Hotchkiss estimates that there are 20 million people in the Third World who need wheelchairs. Since 1980, more than 10,000 copies of the chair he designed, known as the Whirlwind, have been made in 25 countries by a cottage industry of 200 people. The building instructions are all in his 162-page book, "Independence Through Mobility: A Guide to the Manufacture of the ATI-Hotchkiss Wheelchair." (Appropriate Technology International, based in Washington, helped to finance the the Whirlwind's development.)
The wheelchair can be made by people with access to steel tubing, bicycle wheels and a blacksmith. To navigate through mud, sand and snow, the chair incorporates thick mountain-bicycle wheels in the rear and wide soft-molded wheels in the front. The bearings, which let the wheels spin freely, are fashioned from common nails with the heads snipped off, slathered with grease, rather than from balls.
"Ball-bearings are way overpriced and can cost $100 for the 12 ball-bearings needed for one chair," Hotchkiss said, "but nails cost only $1." The chair also has arms that curve downward, enabling riders to transfer themselves laterally from the chair to a bed without being obstructed by the arm. In Third World countries, the chair sells for $100 to $250.
If you take an American lightweight wheelchair and try to go around the world on it, he said, "you would need a steady line of supply parts and an 800 number."
Hotchkiss's chairs weigh 30 to 35 pounds, so they are as light as the best $1,000 aluminum wheelchairs.
While Hotchkiss works for physical access for the disabled, Kaplan battles for electronic access. As a vice president of the World Institute on Disability, a nonprofit public policy group based in Oakland, she works for ways to make com-puters usable by disabled people. She said she would like to see captioning on CD-ROMs and information kiosks, and auto-mated teller machines that that could speak to blind users.
From the street, the 1,800-square-foot house looks like any other house on the block. In the driveway are the family's two hand-controlled vans.

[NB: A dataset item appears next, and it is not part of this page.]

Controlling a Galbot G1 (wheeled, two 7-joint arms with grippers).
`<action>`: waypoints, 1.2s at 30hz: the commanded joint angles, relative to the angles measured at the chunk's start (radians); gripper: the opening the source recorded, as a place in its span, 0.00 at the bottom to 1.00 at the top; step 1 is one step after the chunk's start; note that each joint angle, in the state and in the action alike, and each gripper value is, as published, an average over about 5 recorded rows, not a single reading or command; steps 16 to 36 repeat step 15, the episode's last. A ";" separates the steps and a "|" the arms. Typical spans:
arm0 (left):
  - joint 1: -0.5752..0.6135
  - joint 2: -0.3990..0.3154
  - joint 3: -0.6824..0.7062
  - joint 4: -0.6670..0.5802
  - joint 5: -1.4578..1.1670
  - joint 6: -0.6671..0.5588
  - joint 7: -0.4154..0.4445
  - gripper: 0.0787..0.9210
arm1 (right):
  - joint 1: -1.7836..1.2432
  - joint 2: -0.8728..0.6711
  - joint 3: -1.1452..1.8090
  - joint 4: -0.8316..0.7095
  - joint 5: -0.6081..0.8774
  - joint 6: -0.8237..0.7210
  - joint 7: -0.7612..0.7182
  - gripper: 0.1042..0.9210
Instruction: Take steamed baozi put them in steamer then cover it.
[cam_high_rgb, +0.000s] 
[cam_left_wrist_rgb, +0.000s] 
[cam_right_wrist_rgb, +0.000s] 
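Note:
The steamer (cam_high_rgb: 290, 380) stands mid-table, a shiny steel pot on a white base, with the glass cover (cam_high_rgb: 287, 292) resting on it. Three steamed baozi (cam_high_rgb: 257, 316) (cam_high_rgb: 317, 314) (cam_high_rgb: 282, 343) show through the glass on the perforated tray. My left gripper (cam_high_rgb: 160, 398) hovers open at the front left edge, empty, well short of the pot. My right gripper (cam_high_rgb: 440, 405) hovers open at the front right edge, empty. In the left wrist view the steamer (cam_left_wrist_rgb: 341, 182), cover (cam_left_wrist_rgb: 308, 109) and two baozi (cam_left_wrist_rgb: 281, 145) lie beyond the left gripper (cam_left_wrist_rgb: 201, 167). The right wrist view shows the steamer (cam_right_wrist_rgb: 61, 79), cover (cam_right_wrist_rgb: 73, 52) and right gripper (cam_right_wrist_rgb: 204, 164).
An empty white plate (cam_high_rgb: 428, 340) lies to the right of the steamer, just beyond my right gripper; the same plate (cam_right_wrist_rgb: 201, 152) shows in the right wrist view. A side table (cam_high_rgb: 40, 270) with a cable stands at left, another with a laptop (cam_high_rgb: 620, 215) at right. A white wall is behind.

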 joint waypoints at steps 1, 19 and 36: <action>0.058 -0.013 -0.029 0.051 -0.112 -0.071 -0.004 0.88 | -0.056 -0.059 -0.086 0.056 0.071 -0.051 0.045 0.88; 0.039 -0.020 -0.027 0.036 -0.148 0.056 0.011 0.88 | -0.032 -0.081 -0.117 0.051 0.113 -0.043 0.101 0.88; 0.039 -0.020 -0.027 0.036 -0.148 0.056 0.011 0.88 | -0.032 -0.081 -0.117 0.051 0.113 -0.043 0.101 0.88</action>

Inside the house there are tables and desks but relatively few chairs, since two of the residents travel in their own. The doorways are 30 inches wide, and the bathroom has grab bars. The hallway pantry has no doors and is curved so that a wheelchair rider needs only to swivel to reach the contents. On the back deck, near the barbecue and raised plant beds, is the hot tub. To get into the tub, Hotchkiss and Kaplan grab on to bars as if latching onto a trapeze, lifting themselves from their chairs and swinging gently into the tub.
Although he has worked on the design of the Whirlwind for more than 15 years, he said, "I don't have the chair I want yet." He continued, "There's not yet a good wheelchair that will get me to a house at the end of a badly rutted road."